WHAT TO DO |
Which lines of the data include the string "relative"? List them all.
----- MATERIALS PROVIDED
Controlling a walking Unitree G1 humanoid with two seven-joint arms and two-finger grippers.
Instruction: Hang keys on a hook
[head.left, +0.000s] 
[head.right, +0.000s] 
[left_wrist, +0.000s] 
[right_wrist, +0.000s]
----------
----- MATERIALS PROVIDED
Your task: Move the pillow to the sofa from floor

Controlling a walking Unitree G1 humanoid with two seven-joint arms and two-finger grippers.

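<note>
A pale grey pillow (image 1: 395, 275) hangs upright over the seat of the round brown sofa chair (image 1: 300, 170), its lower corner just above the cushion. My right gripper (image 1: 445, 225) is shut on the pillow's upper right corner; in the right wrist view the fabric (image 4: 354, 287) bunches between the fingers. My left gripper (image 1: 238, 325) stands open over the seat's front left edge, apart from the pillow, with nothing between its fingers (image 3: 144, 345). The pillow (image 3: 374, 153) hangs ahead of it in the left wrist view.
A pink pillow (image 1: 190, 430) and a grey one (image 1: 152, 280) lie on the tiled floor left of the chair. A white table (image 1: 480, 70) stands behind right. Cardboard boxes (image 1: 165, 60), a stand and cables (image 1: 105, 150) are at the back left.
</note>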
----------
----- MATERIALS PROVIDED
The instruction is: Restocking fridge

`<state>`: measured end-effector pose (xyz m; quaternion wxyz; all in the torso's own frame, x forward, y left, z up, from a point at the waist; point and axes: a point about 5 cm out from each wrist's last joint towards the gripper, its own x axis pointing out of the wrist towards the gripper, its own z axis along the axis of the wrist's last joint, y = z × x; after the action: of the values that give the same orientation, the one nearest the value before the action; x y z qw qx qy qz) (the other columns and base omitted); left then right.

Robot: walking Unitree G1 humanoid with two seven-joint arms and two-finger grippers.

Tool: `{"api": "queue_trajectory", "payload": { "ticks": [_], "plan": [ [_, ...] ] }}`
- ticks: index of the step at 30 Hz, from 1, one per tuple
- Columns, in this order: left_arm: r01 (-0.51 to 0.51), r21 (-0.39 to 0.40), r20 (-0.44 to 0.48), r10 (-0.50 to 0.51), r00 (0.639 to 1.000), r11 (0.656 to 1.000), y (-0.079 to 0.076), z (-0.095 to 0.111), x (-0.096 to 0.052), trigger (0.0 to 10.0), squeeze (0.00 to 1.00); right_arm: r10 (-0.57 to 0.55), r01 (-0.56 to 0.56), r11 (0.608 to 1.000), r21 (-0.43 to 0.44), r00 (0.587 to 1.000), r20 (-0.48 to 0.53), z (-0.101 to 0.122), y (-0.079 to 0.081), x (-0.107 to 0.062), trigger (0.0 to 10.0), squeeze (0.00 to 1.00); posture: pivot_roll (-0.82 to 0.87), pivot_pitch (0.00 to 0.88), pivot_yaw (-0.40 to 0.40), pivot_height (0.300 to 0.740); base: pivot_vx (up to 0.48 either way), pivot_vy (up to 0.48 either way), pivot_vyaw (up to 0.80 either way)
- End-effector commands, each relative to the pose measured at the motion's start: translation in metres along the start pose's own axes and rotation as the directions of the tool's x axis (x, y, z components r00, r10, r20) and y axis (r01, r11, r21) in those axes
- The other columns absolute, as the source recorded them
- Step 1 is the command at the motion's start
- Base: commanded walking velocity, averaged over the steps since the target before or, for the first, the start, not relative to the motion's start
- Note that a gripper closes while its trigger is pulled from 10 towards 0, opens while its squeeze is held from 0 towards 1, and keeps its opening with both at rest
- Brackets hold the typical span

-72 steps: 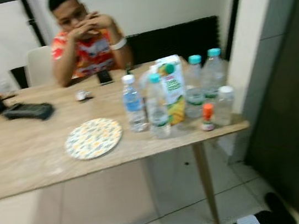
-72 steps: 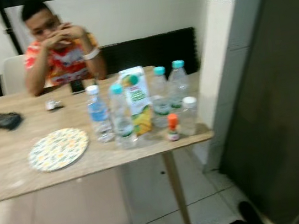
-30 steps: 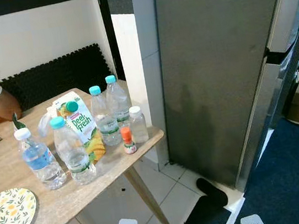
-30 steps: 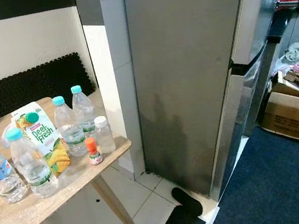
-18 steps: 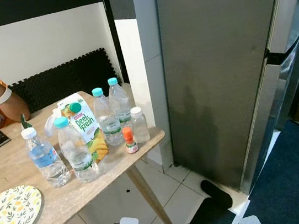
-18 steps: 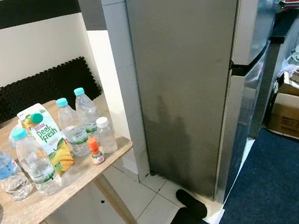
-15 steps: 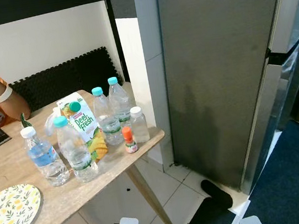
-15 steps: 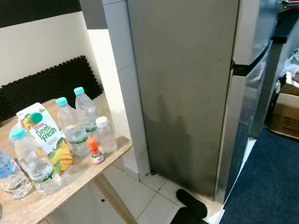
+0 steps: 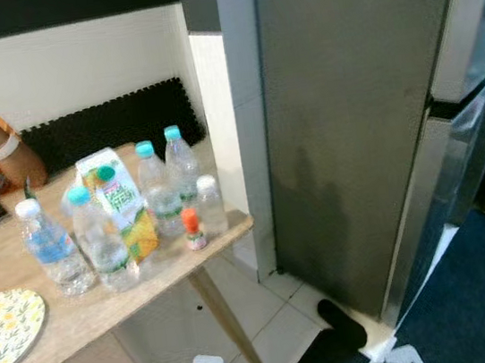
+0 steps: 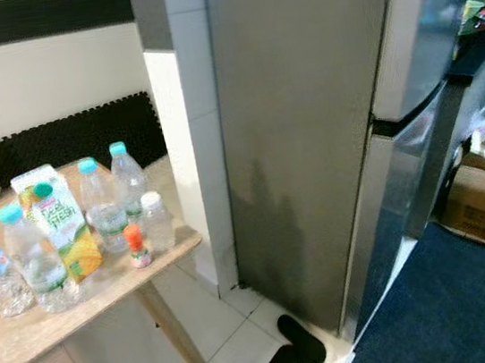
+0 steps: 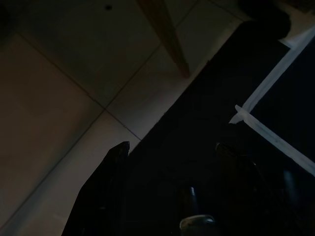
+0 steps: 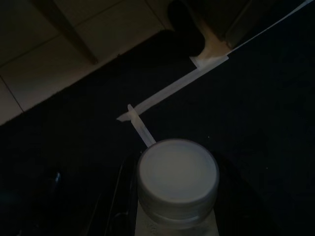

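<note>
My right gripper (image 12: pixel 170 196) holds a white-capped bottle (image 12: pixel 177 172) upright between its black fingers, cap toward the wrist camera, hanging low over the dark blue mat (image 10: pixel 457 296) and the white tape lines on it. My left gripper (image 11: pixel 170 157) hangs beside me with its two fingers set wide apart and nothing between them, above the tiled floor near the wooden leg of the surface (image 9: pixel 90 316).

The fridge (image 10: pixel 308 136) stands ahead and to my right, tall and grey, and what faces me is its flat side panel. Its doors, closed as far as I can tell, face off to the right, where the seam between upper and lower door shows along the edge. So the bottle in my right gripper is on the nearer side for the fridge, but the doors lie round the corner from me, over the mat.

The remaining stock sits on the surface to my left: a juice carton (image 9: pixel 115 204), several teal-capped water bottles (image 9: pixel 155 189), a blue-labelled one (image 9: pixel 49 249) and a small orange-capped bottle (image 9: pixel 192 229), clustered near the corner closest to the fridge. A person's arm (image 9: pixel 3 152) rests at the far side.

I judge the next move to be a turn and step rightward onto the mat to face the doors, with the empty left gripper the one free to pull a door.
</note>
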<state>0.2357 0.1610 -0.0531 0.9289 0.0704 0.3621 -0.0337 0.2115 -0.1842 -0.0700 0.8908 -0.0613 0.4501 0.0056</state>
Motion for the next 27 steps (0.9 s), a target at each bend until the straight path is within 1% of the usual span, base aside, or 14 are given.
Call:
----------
ANSWER TO THIS EXERCISE |
- End-effector commands, each relative to the pose measured at the motion's start: translation in metres along the start pose's own axes and rotation as the directions of the tool's x axis (x, y, z components r00, r10, r20) and y axis (r01, r11, r21) in those axes
- Base: commanded walking velocity, averaged over the steps since the target before or, for the first, the start, not relative to the motion's start

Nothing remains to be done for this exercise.